The five Build weeks are sequenced so that each week’s Friday demo proves a specific capability and unlocks the next week’s work. Week 5 proves that plumbing works; Week 6 proves that one real agent beats the baseline; Week 9 proves the system runs without a Studio driver in the seat. Read each week’s theme before the Monday planning meeting.
Week 5 is about plumbing, not agents. The team stands up the environment, instantiates the spreadsheet-as-state-machine (USP-009), wires the first credentials, and writes the thinnest possible first agent — one that does almost nothing but proves the pipeline is alive. If Week 5 tries to ship a real production agent, it will skip the infrastructure work, and the sprint will pay for it in Week 7.
Monday planning focus
- Credentials inventory — every API key, service account, OAuth flow needed for Week 6. Technical Counterpart ownership. Must be resolved by Friday.
- State schema lock — the spreadsheet columns that will persist through the whole sprint. Once locked, schema changes require a Sprint Lead sign-off.
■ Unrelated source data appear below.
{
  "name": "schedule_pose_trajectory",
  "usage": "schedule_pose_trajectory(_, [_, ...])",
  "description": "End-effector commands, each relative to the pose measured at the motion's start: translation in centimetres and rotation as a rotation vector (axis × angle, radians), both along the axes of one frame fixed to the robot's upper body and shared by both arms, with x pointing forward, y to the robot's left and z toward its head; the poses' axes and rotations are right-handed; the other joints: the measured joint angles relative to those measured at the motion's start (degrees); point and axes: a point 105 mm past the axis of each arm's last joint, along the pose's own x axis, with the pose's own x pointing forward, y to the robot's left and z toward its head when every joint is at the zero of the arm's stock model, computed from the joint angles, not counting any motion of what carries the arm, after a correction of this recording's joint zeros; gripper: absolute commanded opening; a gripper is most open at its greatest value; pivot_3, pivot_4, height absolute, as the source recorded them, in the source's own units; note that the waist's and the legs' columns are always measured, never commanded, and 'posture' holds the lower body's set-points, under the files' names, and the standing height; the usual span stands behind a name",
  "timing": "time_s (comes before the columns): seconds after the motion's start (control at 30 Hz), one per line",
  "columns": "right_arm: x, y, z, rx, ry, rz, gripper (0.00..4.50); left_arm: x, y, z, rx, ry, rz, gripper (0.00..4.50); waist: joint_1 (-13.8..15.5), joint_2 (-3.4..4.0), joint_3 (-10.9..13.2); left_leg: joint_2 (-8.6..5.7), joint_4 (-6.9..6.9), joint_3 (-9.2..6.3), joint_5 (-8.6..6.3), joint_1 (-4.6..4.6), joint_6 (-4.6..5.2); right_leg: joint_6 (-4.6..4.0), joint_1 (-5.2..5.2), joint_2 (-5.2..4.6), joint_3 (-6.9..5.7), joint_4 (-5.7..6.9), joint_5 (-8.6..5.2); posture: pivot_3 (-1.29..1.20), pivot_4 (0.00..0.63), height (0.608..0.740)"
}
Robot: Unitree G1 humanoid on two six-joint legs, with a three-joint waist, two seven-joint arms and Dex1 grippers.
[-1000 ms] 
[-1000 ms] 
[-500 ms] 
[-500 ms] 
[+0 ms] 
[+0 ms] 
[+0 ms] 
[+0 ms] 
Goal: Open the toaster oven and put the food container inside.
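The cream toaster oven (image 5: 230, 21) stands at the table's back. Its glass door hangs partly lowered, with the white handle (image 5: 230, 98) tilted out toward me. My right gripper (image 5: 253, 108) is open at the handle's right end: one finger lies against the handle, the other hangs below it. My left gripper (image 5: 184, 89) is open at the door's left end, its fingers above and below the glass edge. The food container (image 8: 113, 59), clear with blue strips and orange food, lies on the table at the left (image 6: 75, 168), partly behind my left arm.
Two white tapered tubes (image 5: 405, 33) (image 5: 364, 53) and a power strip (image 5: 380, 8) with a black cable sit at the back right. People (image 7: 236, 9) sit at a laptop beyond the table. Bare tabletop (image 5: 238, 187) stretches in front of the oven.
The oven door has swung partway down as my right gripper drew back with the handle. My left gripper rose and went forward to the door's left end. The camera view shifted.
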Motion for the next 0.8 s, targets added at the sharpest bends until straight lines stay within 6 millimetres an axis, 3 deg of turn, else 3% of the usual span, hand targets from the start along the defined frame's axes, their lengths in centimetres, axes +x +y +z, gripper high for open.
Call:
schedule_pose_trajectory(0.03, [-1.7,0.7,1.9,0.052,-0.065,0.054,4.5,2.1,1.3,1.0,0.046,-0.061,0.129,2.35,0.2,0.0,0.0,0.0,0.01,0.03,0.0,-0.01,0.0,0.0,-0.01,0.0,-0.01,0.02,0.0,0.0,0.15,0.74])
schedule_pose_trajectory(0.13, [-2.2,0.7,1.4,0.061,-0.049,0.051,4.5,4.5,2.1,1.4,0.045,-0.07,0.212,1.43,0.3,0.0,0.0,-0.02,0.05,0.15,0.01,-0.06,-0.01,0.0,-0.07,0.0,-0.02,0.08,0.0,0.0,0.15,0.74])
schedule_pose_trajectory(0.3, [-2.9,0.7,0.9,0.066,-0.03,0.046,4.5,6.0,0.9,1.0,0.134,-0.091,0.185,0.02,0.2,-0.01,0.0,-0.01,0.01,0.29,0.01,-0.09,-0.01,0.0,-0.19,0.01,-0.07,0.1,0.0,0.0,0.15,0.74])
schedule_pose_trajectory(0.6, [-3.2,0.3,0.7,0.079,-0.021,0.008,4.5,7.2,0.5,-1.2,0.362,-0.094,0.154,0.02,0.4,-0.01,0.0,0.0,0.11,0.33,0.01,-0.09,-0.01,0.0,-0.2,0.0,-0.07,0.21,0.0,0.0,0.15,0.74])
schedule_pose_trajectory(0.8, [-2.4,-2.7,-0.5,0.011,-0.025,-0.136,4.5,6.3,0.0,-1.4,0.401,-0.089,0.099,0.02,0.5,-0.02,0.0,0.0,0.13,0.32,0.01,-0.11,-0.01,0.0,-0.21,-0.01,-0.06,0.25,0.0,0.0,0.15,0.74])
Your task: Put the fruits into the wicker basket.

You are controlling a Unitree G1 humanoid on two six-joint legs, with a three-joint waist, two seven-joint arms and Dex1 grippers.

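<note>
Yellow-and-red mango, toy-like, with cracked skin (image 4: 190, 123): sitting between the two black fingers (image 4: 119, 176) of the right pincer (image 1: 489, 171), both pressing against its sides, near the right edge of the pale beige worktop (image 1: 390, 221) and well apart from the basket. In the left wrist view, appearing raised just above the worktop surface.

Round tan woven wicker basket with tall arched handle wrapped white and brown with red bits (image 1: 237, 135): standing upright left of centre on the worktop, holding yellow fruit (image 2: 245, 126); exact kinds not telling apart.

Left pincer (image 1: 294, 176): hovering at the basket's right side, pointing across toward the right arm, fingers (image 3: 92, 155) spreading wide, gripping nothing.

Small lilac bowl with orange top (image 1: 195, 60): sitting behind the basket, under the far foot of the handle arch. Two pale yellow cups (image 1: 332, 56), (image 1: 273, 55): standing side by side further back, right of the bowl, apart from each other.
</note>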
- First-agent choice — pick the agent with the smallest useful surface area, not the highest business value. Usually a read-only poller or fetcher.
Thursday exit state
- Development environment live; team can pull, run, and test locally.
- State spreadsheet exists with locked schema; at least 5 columns implemented.
- First agent stub executes end-to-end on a trivial input and writes at least one row to the state spreadsheet.
- Logging pipeline wired; every agent invocation writes a log record readable by the Governance Architect.
Friday demo target
“Watch this agent run, write a row, and log its invocation.” The demo does not need to be impressive — it needs to prove the plumbing exists. Workflow Owner watches; Executive Sponsor is not required for this demo.
Common Week-5 pitfalls
- Building two agents in parallel before infrastructure is proven. Resist this — Week 6 will go faster for it.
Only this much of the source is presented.